━━━━━ GIVEN MATERIAL ━━━━━

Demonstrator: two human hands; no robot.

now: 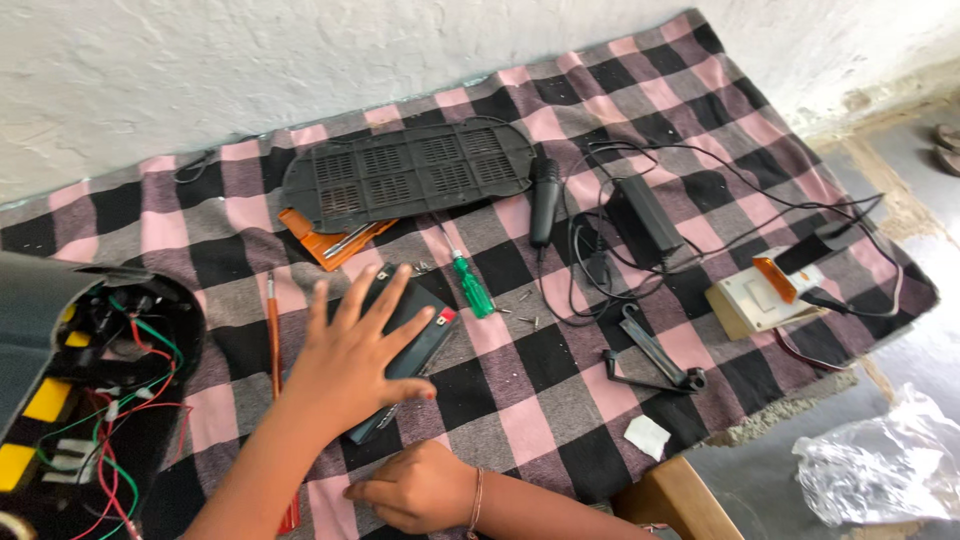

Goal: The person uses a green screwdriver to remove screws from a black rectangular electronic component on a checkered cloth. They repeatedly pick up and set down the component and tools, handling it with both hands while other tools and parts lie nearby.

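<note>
The left hand (350, 360) lies flat with its fingers spread apart on one black battery (400, 345), which rests on the checked cloth (520, 400) near the middle of the scene. The right hand (415, 488) sits just near of it, fingers curled together into a loose fist with knuckles on the cloth; whether it holds anything cannot be told. A thin bracelet (476, 500) circles its wrist.

Left of the battery lies one long red-handled tool (274, 340), partly hidden under the left arm. To the right lies one green-handled screwdriver (470, 285), with a few small screws (520, 312) scattered beside it. Farther off sits one black vented cover (405, 172), resting partly on an orange plate (325, 240).

Right of that lie one black microphone (543, 200), one black adapter (645, 215) amid tangled cables, one black bracket (650, 360) and one white box (765, 300). At the far left stands one open device (90, 400) full of red, green and black wires. A crumpled plastic bag (880, 460) lies on the floor at the right.
</note>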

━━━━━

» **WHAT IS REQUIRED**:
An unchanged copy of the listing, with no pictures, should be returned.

» **RESPONSE BOX**:
Demonstrator: two human hands; no robot.

now: 

Goal: The person uses a green screwdriver to remove screws from a black rectangular electronic component on a checkered cloth. They repeatedly pick up and set down the component and tools, handling it with both hands while other tools and parts lie nearby.

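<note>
The left hand (350, 360) lies flat with its fingers spread apart on one black battery (400, 345), which rests on the checked cloth (520, 400) near the middle of the scene. The right hand (415, 488) sits just near of it, fingers curled together into a loose fist with knuckles on the cloth; whether it holds anything cannot be told. A thin bracelet (476, 500) circles its wrist.

Left of the battery lies one long red-handled tool (274, 340), partly hidden under the left arm. To the right lies one green-handled screwdriver (470, 285), with a few small screws (520, 312) scattered beside it. Farther off sits one black vented cover (405, 172), resting partly on an orange plate (325, 240).

Right of that lie one black microphone (543, 200), one black adapter (645, 215) amid tangled cables, one black bracket (650, 360) and one white box (765, 300). At the far left stands one open device (90, 400) full of red, green and black wires. A crumpled plastic bag (880, 460) lies on the floor at the right.
</note>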

The output is now complete.